À Marseille, un premier cas autochtone de dengue détecté cette année

À Marseille, un premier cas de dengue autochtone a été détecté en 2026. Il s’agit d’une personne résidant dans le 12e arrondissement de la ville, qui aurait probablement contracté le virus après avoir été piquée par un moustique tigre infecté.

L’Agence régionale de santé Provence-Alpes-Côte d’Azur a annoncé ce cas dans la soirée du 25 août, rapporte Le Figaro. La particularité de cette situation est que la personne infectée n’avait pas voyagé dans une région où le virus circule. En France, ce type de contamination est qualifié de cas autochtone.

Une campagne de lutte contre les moustiques lancée dans le quartier

Après la détection de l’infection, les autorités sanitaires ont immédiatement mis en place plusieurs mesures préventives. Des spécialistes procèdent à des traitements anti-moustiques dans les espaces publics et les jardins privés situés à proximité des lieux fréquentés par la personne infectée.

L’objectif est de réduire rapidement la population de moustiques susceptibles de transmettre le virus et d’éliminer les sites potentiels de reproduction.

Parallèlement, des équipes de l’ARS, de la Ville de Marseille et de Santé publique France mènent des investigations dans le secteur concerné. Les habitants sont informés des risques et les autorités recherchent d’éventuels autres cas de contamination.

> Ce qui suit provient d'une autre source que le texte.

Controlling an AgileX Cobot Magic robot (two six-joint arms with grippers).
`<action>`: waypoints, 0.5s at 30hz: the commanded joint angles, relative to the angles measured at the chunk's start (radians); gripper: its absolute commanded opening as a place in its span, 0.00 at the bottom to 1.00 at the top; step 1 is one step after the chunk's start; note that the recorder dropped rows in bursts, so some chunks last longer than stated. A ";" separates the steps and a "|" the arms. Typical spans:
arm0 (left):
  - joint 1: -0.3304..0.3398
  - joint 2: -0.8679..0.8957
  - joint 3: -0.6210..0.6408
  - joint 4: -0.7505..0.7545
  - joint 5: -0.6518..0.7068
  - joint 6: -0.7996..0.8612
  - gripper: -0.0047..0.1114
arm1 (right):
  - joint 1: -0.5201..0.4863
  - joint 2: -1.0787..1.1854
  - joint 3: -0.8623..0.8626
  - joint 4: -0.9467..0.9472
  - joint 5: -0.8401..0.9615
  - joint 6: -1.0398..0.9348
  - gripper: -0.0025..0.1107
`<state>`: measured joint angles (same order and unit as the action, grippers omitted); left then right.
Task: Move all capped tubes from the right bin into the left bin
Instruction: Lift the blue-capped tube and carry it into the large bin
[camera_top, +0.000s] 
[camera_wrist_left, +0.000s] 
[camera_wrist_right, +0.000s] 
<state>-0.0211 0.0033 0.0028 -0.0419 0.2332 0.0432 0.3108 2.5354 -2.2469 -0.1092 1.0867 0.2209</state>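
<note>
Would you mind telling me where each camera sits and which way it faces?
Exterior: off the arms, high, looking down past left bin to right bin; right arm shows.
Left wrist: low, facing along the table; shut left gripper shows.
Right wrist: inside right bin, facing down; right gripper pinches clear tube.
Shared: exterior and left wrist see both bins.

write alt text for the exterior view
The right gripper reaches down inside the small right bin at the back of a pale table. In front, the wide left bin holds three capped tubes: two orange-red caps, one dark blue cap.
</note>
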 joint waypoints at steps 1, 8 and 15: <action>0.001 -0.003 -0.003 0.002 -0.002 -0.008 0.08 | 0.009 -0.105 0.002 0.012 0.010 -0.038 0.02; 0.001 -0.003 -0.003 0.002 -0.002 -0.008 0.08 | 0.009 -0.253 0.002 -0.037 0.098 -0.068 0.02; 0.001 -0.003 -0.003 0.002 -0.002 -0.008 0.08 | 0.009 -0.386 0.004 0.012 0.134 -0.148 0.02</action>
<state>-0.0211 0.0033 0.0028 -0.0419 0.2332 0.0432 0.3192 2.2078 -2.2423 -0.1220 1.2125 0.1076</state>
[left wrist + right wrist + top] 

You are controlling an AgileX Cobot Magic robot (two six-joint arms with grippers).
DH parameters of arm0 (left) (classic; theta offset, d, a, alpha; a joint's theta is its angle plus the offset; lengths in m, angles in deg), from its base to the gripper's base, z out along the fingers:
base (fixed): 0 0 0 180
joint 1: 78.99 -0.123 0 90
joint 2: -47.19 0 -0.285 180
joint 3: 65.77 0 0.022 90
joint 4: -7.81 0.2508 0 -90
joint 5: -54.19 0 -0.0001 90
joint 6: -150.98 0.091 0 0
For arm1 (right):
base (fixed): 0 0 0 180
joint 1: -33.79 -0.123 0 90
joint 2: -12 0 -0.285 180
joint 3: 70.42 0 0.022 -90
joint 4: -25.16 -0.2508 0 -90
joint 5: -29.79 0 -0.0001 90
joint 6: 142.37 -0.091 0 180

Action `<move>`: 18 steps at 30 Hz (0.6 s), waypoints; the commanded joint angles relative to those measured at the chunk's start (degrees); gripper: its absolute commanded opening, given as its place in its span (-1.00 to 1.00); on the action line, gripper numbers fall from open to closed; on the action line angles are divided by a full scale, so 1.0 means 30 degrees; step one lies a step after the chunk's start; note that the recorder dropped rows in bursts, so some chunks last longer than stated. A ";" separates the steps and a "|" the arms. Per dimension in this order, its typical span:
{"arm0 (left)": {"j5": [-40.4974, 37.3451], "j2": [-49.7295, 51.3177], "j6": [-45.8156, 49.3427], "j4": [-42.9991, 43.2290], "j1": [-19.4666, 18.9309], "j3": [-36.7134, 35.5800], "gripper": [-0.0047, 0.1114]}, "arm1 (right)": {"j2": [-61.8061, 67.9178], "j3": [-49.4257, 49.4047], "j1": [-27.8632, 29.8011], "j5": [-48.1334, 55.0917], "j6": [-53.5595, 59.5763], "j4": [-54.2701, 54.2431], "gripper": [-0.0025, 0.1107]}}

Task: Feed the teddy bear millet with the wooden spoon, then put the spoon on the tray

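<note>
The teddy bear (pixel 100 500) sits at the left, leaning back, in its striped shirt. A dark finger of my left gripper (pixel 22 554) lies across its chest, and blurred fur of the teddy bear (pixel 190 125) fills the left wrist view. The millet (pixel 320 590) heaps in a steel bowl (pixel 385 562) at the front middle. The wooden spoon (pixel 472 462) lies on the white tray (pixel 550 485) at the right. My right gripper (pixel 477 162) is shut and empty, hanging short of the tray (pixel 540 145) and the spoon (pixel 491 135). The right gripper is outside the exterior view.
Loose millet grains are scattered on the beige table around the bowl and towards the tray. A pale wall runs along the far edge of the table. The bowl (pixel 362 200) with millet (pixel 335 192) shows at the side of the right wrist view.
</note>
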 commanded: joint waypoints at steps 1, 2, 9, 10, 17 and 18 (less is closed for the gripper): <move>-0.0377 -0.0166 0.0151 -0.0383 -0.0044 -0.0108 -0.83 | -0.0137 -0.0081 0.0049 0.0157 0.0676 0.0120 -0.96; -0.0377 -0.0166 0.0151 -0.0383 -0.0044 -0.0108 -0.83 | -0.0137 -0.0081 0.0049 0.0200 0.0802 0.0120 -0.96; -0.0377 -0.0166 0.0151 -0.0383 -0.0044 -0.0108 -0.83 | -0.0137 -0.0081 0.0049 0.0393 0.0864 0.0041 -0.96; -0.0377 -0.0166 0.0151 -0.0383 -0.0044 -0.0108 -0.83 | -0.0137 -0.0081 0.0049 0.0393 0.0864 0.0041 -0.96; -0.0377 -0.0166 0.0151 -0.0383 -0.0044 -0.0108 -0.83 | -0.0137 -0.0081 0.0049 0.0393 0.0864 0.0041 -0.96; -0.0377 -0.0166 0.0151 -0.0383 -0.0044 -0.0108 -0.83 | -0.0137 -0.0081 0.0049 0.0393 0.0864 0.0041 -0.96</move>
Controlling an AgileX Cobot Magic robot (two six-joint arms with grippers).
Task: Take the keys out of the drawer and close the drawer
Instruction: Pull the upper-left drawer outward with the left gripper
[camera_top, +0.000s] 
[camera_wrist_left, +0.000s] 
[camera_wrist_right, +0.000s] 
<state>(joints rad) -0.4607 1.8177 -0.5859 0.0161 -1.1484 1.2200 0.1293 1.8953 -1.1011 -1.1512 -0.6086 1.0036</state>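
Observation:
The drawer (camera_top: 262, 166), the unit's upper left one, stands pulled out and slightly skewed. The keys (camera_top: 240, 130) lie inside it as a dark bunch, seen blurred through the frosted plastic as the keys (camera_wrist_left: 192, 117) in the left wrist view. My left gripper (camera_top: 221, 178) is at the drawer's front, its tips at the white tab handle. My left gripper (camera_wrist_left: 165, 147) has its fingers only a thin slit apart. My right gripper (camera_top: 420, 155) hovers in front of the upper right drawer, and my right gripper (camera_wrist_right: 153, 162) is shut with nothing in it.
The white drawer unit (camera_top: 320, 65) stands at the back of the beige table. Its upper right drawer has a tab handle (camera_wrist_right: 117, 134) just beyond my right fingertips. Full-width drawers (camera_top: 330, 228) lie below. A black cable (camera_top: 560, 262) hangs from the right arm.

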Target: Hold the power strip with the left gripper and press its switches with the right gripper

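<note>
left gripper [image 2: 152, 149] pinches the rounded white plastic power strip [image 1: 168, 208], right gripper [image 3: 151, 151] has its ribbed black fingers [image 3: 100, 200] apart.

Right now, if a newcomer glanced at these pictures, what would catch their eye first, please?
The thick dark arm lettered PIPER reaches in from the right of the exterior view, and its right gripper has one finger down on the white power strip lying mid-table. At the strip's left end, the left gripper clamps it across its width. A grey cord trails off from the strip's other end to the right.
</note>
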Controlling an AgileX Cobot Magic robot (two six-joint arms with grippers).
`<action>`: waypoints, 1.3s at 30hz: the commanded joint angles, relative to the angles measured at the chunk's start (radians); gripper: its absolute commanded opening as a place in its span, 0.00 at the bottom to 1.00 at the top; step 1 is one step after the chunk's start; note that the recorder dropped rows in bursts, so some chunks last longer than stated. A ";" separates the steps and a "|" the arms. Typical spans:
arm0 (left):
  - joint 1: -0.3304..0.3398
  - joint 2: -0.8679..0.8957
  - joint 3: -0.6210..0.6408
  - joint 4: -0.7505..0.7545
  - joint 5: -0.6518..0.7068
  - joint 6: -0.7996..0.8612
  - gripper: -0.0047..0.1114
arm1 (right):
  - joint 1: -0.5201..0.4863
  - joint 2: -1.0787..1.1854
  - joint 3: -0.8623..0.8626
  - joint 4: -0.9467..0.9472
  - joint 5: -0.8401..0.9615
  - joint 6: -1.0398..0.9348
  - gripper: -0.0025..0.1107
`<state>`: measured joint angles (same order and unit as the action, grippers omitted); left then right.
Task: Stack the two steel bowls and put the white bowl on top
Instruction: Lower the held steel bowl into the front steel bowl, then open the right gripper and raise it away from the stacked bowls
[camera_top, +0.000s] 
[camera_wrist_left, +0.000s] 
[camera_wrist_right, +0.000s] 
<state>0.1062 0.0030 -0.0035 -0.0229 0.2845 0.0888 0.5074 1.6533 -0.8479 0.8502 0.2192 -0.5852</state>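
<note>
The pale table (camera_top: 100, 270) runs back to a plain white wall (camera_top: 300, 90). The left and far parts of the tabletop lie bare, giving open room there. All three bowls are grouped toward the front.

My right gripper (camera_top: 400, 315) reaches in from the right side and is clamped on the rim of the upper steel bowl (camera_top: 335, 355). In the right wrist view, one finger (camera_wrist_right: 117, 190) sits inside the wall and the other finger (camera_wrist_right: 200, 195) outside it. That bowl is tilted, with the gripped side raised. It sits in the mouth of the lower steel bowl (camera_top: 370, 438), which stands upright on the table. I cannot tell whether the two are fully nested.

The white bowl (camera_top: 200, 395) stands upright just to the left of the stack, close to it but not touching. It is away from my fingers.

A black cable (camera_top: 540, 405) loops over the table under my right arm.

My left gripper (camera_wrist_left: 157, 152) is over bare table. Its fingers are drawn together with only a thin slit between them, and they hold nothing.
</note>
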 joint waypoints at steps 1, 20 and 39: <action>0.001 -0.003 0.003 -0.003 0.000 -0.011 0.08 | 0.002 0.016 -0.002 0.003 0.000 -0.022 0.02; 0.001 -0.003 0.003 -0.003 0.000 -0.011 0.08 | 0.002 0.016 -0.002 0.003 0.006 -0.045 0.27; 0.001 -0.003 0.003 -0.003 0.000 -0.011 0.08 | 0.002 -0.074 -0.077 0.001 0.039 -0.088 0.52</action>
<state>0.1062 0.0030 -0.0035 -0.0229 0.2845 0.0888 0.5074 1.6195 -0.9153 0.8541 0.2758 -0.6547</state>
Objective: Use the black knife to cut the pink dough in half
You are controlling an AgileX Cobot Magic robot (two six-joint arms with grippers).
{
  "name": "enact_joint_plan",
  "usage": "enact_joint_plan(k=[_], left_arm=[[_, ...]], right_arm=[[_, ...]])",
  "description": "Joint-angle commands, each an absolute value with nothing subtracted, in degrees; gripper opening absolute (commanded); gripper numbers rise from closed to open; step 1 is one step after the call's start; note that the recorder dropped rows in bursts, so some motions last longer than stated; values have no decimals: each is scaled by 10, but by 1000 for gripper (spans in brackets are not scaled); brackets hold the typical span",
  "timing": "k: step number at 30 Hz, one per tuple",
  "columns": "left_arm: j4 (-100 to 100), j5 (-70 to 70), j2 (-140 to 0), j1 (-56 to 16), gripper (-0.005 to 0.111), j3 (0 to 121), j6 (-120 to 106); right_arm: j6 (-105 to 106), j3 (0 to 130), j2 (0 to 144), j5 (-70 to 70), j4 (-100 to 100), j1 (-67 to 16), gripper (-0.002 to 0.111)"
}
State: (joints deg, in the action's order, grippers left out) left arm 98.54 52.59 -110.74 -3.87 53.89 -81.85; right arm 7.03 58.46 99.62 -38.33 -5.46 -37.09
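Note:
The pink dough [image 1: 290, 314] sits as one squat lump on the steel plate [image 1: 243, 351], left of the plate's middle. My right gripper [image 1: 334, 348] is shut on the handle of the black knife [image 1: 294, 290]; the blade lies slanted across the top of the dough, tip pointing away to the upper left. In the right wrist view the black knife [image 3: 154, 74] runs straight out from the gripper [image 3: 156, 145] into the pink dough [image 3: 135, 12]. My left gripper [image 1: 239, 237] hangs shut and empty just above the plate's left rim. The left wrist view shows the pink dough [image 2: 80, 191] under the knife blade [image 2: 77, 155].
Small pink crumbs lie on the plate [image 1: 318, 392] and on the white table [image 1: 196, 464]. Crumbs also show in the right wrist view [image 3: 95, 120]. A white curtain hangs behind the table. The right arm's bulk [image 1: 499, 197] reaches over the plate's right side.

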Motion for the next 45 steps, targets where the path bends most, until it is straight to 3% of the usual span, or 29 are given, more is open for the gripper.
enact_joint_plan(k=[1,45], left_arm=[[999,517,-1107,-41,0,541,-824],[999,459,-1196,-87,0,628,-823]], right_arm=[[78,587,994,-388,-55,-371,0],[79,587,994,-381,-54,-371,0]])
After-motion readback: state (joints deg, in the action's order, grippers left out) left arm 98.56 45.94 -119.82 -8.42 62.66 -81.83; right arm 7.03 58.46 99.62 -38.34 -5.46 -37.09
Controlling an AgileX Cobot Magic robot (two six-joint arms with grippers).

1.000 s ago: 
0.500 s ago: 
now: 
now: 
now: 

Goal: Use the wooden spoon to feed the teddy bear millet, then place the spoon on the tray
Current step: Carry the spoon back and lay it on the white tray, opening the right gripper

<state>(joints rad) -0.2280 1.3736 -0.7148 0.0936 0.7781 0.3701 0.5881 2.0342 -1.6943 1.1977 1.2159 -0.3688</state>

Le moustique tigre, un facteur de risque de plus en plus surveillé

La dengue se transmet à l’être humain par la piqûre d’un moustique infecté. En France, une attention particulière est portée à Aedes albopictus, le moustique tigre, désormais présent dans de nombreuses régions du pays.

La détection d’un cas autochtone à Marseille montre que, dans des conditions favorables, le virus peut commencer à circuler localement, lorsqu’une personne infectée devient à son tour une source de contamination pour les moustiques présents dans son environnement.

Pour autant, un seul cas détecté ne signifie pas qu’une épidémie est en cours. Les autorités sanitaires concentrent donc leurs efforts sur la détection rapide d’éventuelles contaminations secondaires et sur le contrôle de la population de moustiques.